Brock Huard of 710ESPN Seattle says clues were there that Hasselbeck would not return. As coach Pete Carroll put it some time after declaring Hasselbeck's re-signing a top priority, "Well, we had a good dialogue started and we went up to the time frame that we had available so that's all we could do, and then it ended. We weren't able to get anything done at that time so when opportunities arise again where we can get going on it again, we'll be right after it again and see where it all fits. Some time has passed now and there could have been some things that have changed."

Clare Farnsworth of seahawks.com says former defensive lineman Richard Harris, 63, has died of a heart attack.

Also from Farnsworth: Seattle players return to work.

Art Thiel of Sports Press Northwest calls Tarvaris Jackson a placeholder while the Seahawks search for their next long-term quarterback.

Kent Somers of the Arizona Republic says the Cardinals are considering multiple options at quarterback. Hasselbeck was one of the options mentioned, but obviously not a serious one. Hasselbeck's agreement with Tennessee gives Arizona one fewer quarterback to consider as the Cardinals try to leverage a better deal with Philadelphia for Kevin Kolb. Somers: "Kolb is the Cardinals' top choice, and their efforts to get him were bolstered when the Seahawks agreed to terms Tuesday with former Vikings quarterback Tarvaris Jackson."

Also from Somers: Jeff King and Ben Graham have agreed to deals with Arizona.

Darren Urban of azcardinals.com says team staffers were happy to see players back in the building following the lockout. Urban: "There are times when a player comes through the door and freezes, realizing a meeting was going on. Offensive lineman Jeremy Bridges was that guy this morning, until [team president Michael] Bidwill waved him through. As the affable Bridges walked down the side, the staff began to clap, bringing a smile to Bridges’ face. As he went to pass the main stage, he went to shake Bidwill’s hand -- and it turned into a welcome-back hug."

Also from Urban: More on players returning to work.

Bill Coats of the St. Louis Post-Dispatch reports from Rams headquarters as players returned to work following the lockout. Also: "Jim Lake has been promoted to equipment manager.
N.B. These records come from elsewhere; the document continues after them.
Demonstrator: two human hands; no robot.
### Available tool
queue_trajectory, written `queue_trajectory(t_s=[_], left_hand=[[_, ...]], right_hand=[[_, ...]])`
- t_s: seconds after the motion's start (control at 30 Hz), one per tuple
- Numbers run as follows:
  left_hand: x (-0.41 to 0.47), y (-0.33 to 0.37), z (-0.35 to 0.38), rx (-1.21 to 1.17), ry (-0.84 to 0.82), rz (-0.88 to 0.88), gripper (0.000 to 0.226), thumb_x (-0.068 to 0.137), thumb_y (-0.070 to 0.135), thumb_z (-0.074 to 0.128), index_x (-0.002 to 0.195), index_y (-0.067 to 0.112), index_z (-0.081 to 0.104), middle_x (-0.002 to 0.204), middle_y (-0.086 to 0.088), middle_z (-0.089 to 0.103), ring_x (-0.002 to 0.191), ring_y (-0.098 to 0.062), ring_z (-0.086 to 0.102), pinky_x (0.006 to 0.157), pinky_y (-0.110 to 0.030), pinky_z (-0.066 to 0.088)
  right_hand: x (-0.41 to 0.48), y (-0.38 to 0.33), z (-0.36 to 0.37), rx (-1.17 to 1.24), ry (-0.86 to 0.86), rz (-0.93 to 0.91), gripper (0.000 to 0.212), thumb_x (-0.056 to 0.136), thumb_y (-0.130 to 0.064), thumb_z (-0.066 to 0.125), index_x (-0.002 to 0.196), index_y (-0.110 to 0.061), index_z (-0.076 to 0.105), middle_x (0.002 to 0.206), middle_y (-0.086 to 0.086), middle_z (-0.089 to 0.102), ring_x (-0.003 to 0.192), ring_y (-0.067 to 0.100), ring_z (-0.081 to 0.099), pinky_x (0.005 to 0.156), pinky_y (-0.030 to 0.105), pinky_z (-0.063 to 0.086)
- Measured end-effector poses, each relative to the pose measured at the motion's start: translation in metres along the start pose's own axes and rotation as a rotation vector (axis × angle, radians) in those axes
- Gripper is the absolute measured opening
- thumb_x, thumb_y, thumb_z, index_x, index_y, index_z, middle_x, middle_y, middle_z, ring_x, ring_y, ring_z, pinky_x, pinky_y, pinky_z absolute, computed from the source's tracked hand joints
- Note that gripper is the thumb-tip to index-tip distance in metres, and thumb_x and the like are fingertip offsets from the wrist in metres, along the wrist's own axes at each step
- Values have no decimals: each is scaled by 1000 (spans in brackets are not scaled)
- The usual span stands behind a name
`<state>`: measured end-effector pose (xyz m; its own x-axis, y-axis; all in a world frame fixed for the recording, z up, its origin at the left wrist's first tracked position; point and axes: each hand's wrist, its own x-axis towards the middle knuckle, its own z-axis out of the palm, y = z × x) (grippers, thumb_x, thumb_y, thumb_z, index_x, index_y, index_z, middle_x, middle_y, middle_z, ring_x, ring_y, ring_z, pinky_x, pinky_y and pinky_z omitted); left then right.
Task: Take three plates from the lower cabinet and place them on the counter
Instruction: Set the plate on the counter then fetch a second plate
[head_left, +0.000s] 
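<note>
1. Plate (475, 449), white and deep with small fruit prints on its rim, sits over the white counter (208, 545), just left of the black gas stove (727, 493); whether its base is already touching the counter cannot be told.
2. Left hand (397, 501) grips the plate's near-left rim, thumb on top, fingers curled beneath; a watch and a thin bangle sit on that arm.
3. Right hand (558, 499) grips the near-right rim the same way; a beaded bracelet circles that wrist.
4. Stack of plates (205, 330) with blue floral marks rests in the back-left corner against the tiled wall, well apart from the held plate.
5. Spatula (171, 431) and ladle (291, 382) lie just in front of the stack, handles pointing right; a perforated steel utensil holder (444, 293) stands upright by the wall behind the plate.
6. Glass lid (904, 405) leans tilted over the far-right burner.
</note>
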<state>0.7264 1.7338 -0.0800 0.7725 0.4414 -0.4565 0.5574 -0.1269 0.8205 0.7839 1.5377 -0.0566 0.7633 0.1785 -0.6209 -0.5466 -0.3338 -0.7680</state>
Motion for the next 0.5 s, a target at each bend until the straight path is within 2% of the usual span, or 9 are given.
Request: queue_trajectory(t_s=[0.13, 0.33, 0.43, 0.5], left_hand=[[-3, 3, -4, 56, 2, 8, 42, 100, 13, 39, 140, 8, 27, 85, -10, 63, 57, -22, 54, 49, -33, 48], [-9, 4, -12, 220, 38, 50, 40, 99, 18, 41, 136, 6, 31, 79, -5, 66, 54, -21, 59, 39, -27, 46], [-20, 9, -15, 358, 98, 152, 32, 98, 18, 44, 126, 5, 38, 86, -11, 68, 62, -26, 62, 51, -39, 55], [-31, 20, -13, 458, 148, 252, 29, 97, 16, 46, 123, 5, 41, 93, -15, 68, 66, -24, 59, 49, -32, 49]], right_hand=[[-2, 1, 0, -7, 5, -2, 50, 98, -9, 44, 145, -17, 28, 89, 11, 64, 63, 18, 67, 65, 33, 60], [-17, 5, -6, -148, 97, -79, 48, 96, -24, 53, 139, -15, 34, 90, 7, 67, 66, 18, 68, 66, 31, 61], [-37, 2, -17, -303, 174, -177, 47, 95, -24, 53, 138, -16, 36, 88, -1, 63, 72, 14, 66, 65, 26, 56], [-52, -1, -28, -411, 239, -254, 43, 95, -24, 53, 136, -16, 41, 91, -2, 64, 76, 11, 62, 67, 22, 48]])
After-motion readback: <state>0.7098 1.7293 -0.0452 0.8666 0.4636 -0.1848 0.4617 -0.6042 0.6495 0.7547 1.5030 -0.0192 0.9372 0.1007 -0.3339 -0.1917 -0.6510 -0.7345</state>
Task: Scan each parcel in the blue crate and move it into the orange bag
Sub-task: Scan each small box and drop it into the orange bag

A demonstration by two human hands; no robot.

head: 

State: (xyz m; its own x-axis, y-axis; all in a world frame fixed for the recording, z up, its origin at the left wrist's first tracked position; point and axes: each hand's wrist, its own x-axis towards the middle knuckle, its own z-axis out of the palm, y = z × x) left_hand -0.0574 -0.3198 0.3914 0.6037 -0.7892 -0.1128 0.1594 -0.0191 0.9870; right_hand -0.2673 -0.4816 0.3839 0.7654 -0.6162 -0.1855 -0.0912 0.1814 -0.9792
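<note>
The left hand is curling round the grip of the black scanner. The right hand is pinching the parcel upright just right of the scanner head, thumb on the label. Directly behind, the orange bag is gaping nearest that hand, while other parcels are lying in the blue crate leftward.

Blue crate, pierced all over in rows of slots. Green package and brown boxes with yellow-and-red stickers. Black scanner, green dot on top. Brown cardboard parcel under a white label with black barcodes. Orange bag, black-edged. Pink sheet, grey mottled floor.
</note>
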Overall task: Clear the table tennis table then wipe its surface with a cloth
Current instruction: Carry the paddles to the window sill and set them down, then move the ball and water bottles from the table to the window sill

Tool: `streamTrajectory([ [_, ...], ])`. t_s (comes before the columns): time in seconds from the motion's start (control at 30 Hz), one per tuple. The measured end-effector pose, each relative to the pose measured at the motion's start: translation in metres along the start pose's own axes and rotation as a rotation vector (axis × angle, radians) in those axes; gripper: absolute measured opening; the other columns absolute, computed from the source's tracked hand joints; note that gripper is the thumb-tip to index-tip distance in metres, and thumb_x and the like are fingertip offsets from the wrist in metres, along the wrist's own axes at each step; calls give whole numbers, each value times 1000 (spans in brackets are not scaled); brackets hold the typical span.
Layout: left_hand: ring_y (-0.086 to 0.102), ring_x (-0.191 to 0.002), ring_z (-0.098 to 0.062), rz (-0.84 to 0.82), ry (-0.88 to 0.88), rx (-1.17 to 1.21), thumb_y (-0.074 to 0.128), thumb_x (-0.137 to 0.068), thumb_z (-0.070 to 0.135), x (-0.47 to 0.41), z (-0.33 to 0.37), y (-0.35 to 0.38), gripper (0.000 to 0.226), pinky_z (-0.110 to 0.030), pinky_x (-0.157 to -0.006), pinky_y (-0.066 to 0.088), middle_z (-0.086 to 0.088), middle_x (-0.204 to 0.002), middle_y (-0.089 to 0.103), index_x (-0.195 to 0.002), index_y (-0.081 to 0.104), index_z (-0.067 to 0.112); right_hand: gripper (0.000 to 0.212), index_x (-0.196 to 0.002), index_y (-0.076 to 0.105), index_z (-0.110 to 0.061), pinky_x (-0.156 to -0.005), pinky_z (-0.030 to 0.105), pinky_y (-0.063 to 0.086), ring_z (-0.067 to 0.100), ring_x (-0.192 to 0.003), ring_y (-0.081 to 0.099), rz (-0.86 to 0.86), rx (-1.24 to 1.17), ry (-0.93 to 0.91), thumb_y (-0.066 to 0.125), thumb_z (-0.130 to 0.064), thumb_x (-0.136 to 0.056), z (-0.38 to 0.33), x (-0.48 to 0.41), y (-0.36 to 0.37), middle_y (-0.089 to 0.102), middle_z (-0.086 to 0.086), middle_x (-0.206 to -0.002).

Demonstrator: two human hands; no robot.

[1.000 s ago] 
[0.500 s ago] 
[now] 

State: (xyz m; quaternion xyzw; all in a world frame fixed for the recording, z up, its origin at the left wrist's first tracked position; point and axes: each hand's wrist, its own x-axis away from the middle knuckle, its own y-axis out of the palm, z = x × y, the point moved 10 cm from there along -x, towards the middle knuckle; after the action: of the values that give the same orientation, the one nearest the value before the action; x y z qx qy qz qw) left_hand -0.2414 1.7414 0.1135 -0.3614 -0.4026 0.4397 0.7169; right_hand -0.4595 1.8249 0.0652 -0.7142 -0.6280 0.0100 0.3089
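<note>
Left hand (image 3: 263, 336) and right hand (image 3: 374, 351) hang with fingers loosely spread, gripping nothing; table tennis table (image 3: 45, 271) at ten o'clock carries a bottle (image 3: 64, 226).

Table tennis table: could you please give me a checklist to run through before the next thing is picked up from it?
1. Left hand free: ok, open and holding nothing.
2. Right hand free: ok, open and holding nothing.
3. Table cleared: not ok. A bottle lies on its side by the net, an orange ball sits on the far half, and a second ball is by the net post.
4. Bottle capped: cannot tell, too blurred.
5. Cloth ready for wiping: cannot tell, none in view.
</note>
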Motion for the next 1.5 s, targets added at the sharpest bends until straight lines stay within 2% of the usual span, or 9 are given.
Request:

He replaces Todd Hewitt, who was fired in January after 16 years in the position and 32 years as a Rams employee. Lake has worked in the club's equipment department for 20 years. In other staff additions, Adam Bailey has been hired as assistant strength coach, Lou Paolillo has been named a coaching assistant/special projects, and Jeremy McMillan becomes the team's nutritionist."

Jim Thomas of the St. Louis Post-Dispatch says Quintin Mikell's addition to the Rams could spell the end for veteran James Butler. Thomas: "The Rams currently have only three safeties under contract in James Butler, Craig Dahl and Darian Stewart, but did draft two safeties in Ohio State's Jermale Hines and Oklahoma's Jonathan Nelson. The signing of Mikell could put Butler, who counts nearly $3.3 million against the salary, in jeopardy of being a cap casualty."